Glossary terms in this module
colonialism Where it’s used
The process in which one country or people controls another place or people through partial or full political control for an extended period. Colonialism has lasting economic, social, and cultural effects even after the period of formal colonization is over.
cultural resurgence Where it’s used
The revival of cultural practices after they were dormant, suppressed, or erased.
everyday decolonization Where it’s used
Ways to exercise agency and resist colonialism in one’s daily life. These everyday acts, such as learning Indigenous languages or performing Indigenous cultural practices, help to center Indigenous ways of knowing. This gives people belief in their communities and heritages again.

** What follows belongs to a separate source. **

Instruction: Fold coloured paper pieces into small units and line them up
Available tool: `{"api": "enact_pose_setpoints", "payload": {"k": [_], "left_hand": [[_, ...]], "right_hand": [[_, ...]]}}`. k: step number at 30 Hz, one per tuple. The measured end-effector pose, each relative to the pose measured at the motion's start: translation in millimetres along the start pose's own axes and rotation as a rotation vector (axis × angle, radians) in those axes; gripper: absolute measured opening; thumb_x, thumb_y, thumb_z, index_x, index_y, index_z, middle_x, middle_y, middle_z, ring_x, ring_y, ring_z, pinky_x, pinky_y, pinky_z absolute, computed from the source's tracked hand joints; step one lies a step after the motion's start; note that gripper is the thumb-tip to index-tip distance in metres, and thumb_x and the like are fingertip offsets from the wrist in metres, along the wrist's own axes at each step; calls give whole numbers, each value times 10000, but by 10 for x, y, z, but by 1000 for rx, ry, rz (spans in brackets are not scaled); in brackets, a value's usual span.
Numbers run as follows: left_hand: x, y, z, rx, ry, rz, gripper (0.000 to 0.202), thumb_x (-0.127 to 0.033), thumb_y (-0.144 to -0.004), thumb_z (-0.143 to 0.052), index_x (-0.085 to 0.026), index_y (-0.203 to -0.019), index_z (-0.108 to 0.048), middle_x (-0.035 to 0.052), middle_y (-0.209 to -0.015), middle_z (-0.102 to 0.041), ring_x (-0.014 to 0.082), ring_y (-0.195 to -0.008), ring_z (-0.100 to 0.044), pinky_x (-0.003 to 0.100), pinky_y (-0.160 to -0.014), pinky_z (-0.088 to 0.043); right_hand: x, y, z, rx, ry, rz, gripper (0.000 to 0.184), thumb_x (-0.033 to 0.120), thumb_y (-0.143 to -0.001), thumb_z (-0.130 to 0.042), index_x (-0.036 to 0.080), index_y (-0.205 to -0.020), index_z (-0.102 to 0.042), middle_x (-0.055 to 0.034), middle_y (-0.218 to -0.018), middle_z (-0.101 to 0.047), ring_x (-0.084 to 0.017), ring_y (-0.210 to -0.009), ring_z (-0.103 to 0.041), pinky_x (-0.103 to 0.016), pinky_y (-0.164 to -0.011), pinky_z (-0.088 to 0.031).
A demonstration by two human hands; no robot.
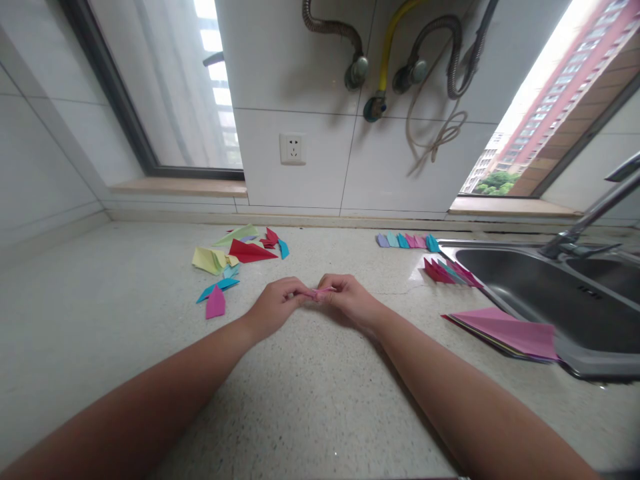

free association Where it’s used
A political status in which a sovereign country establishes a special relationship with another country, usually a previous colonial power. This agreement between two countries includes, but is not limited to, economic packages and defense agreements. The Republic of Palau, the Republic of the Marshall Islands, and the Federated States of Micronesia all have separate agreements with the US, known as Compacts of Free Association (COFA).
geopolitics Where it’s used
The changing political and international relations that are tied to a place’s geography.
language revitalization Where it’s used
Methods or programs that are aimed at making a dormant (often Indigenous) language the primary language of communication again by increasing its usage in all facets of life and across multiple generations.
political decolonization Where it’s used
The process in which colonies reach a full measure of self-government form independent countries and gain control over their land, government, and destinies. Political decolonization breaks down having an empire as a way to govern the world, demanding instead for sovereignty and self-determination.
self-determination Where it’s used
The right of a people to freely determine their political status and freely pursue their economic, social, and cultural development without external interference. This right is recognized by the United Nations and is an important aspect of human rights.